MSRP isn’t really a fictional number in other industries, but I’m sure it could roll into the tractor world in a similar fashion.
Take boats or cars, for instance.
Let’s use dumb, round numbers.
MSRP is $50K
Dealer cost is 20% less, meaning dealer paid $40K.
Let’s say dealer needs 10% margin on MSRP to make it viable.
That means dealer can sell for $45K and still be happy.
While the consumer may say he got a smoking deal because he got $5K off, the dealer was ready to let you add $5K in accessories to the loan without any lender challenge.
A good friend is in the boat manufacturing business, and they have increased MSRP on all their regular models due to dealer pressure. Just so the dealer can add more extras to the loan, and still make their necessary margin (which is technically less than the previous due to inflated MSRP).
To keep the numbers simple, last year’s boat was $70K. We’re not even going to mess with the typical 2-2.5% annual cost increases that that industry sees.
This year, the same boat is $80K. Inflated MSRP, only to allow more add-ons to the boat under same loan.

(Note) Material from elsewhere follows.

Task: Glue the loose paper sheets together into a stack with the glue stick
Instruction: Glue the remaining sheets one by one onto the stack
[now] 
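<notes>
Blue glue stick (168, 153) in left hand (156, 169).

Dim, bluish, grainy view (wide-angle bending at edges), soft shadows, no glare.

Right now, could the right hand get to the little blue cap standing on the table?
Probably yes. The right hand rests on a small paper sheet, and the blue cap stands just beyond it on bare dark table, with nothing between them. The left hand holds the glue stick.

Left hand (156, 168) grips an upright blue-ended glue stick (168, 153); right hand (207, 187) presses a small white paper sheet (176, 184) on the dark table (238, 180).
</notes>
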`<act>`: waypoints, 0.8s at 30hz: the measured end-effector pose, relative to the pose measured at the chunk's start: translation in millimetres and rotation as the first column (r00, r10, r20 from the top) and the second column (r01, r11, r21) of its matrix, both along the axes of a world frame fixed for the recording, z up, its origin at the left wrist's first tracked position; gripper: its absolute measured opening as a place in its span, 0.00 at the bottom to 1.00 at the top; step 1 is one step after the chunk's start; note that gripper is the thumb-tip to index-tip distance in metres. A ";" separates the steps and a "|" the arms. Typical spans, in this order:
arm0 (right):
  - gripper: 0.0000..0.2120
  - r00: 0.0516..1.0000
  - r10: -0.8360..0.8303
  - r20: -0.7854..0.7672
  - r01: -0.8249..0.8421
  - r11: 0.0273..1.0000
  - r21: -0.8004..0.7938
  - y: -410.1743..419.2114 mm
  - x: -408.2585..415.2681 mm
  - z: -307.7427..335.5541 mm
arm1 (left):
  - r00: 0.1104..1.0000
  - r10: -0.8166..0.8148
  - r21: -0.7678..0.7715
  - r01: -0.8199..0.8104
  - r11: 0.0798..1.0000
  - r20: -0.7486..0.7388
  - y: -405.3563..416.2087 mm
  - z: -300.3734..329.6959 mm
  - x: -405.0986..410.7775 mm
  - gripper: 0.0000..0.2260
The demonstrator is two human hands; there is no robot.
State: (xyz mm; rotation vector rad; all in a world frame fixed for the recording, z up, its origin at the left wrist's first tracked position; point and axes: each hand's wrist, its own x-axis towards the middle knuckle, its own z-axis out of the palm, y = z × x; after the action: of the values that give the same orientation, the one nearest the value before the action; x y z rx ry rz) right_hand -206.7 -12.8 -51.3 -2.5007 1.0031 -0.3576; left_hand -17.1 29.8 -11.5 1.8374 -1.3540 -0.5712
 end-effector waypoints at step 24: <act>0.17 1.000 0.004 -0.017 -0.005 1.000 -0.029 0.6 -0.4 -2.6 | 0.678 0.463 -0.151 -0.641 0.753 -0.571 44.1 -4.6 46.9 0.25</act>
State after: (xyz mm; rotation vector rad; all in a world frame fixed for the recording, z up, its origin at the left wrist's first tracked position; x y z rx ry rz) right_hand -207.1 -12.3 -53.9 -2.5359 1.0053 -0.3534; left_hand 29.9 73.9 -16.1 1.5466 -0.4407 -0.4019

If a guy doesn’t want any add-ons, he may be able to get the boat for well under MSRP, and think he got a smoking deal!
Dealer is still paying the same for the boat (typical 2-2.5% escalation excluded). Manufacturer is still seeing the exact same margin on sale to dealer. Dealer only has more room to negotiate with retail consumer between asking price and what they can really do.
Shoot. A fella I work with bought a new Ram Mega-Cab diesel a few months ago. Got such a great deal that he was able to wrap a 6” lift, power steps, wheels, and 37” tires into the loan! He’s happy as all get out! I just laugh inside, because he will buy three more sets of tires before the first set is paid for...
It is simply the economic world we live in.